> **Activity**
Within this listing, how many lines carry the string "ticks"? State the number only.

> **Collected data**
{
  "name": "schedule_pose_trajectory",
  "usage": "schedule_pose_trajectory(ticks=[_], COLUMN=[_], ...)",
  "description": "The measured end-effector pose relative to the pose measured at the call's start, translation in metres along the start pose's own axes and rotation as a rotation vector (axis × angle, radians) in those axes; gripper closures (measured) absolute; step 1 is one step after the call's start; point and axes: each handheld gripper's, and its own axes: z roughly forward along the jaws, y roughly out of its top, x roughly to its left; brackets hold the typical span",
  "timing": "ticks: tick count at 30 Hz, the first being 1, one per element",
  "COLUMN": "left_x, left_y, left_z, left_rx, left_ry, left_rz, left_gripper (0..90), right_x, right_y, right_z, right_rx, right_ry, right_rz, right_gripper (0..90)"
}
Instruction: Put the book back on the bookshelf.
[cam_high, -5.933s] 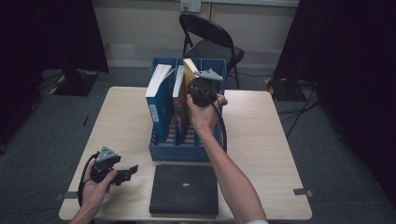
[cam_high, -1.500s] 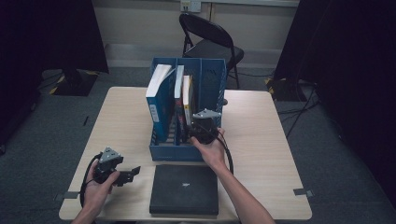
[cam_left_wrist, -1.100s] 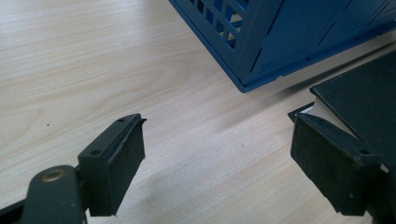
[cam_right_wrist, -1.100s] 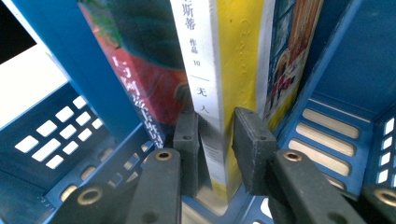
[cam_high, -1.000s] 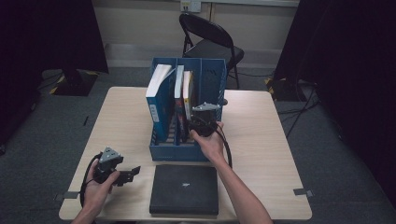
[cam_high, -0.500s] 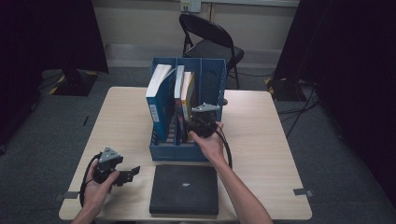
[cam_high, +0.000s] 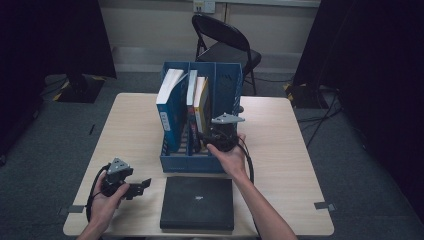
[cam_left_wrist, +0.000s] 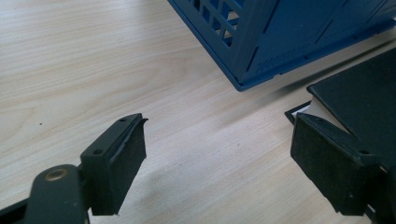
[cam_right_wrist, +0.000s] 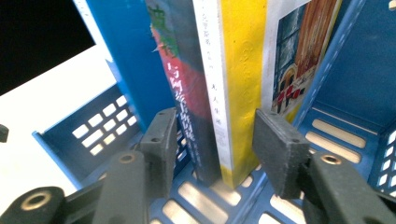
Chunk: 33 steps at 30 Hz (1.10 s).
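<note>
A: Starting at the left, the left gripper (cam_high: 142, 186) rests low over the table (cam_high: 130, 125) near the front corner, its jaws wide apart with nothing between them. Just beside one jaw lies the black book (cam_high: 197, 202), flat in front of the blue file rack (cam_high: 200, 162).

B: And the blue book (cam_high: 169, 112) leans in the rack's left slot, well apart from the action. The real work is in the middle slot, isn't it?

A: Yes. The right gripper (cam_right_wrist: 212, 140) sits at the foot of two upright books, the dark-spined book (cam_right_wrist: 184, 88) and the yellow-spined book (cam_right_wrist: 240, 79). Its jaws have just been opening; both spines stand between the pads, but the pads look clear of them on either side.

B: So the books are standing on the rack's slotted floor, released by the look of it.

A: I'd judge so. To finish well, the hand should draw straight back along the slot without swinging sideways, or a pad could catch a spine and drag it out.

B: And watch the yellow one; if it tips, it could lean into the empty space on the right
</note>
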Motion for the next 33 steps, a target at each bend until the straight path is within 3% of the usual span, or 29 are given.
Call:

> **Response area**
2